WHAT YOU SHOULD DO
Only lines that contain the word "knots" belong in the answer; copy them from the records below.

MATERIAL TO PROCESS

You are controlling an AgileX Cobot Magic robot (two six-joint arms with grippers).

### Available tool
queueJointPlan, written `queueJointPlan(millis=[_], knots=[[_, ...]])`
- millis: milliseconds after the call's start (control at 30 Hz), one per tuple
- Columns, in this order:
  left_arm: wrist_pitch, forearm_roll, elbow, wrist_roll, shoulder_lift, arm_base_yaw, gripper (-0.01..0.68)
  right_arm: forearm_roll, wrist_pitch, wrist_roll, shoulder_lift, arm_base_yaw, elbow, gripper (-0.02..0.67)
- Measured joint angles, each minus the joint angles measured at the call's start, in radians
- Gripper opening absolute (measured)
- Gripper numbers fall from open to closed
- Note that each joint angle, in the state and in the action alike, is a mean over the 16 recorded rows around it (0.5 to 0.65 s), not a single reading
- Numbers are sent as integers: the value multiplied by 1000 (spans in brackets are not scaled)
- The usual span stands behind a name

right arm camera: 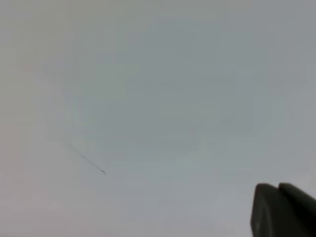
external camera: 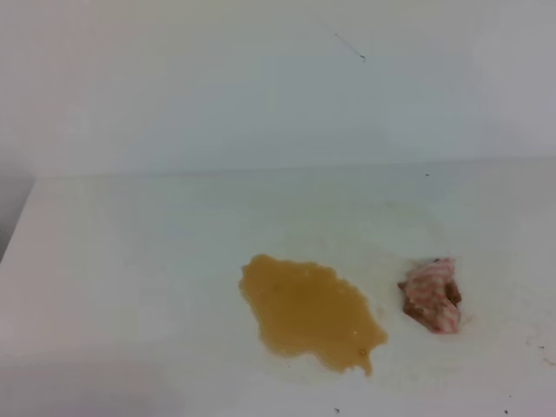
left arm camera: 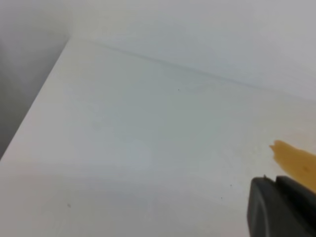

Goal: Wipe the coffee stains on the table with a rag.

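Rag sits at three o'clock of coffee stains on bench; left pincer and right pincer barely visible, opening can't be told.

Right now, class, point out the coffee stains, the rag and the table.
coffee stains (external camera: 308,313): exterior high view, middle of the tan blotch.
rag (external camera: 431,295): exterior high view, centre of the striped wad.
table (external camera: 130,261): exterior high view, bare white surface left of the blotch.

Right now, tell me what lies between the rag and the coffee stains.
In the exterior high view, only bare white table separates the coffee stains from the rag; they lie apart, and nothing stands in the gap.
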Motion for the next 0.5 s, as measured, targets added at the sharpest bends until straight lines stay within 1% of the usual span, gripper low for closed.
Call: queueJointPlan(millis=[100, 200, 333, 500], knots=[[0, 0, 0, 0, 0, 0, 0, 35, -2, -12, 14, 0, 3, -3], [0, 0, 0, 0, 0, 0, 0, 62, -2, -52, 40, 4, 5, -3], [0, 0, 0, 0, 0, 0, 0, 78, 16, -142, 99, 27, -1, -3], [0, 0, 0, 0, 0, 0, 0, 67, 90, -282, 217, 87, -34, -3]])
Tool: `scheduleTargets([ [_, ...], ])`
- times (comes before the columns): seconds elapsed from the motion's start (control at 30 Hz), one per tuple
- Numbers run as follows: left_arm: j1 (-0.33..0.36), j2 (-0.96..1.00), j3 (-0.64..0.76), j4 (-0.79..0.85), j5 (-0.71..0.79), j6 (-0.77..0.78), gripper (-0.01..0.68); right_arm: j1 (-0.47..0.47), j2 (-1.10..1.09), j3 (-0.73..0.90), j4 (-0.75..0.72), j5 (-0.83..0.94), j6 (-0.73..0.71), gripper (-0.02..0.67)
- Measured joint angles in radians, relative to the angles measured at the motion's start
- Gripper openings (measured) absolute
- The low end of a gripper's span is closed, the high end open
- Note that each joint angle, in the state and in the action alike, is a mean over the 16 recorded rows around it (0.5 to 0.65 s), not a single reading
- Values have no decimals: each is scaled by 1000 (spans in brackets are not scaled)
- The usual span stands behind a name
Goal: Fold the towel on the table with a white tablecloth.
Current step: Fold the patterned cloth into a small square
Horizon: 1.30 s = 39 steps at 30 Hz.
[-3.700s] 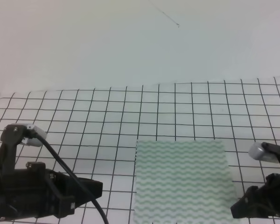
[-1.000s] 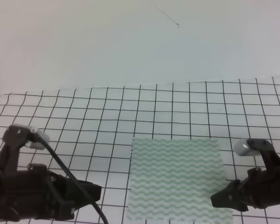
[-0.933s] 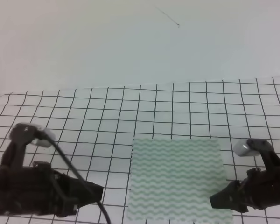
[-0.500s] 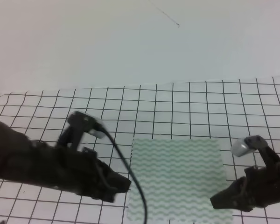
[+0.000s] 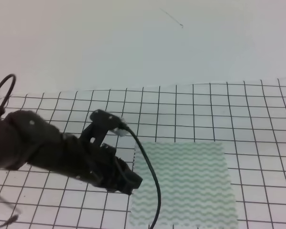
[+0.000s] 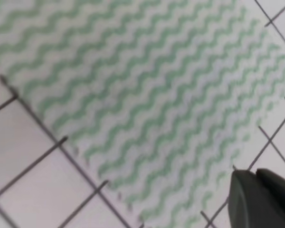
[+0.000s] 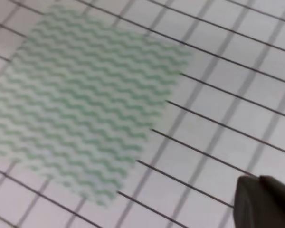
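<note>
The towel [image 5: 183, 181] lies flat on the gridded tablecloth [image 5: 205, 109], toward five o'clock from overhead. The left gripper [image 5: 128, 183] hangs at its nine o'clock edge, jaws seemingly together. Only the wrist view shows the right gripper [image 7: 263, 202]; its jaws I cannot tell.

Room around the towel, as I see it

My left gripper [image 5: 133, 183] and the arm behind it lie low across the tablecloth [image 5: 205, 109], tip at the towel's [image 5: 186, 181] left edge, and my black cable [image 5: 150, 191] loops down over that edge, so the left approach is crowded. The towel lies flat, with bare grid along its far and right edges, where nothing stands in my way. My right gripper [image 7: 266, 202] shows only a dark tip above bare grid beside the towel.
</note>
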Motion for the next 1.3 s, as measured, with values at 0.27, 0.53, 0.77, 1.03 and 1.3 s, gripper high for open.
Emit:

OUTPUT OF THE TASK
queueJointPlan, written `queueJointPlan(millis=[_], knots=[[_, ...]])`
Call: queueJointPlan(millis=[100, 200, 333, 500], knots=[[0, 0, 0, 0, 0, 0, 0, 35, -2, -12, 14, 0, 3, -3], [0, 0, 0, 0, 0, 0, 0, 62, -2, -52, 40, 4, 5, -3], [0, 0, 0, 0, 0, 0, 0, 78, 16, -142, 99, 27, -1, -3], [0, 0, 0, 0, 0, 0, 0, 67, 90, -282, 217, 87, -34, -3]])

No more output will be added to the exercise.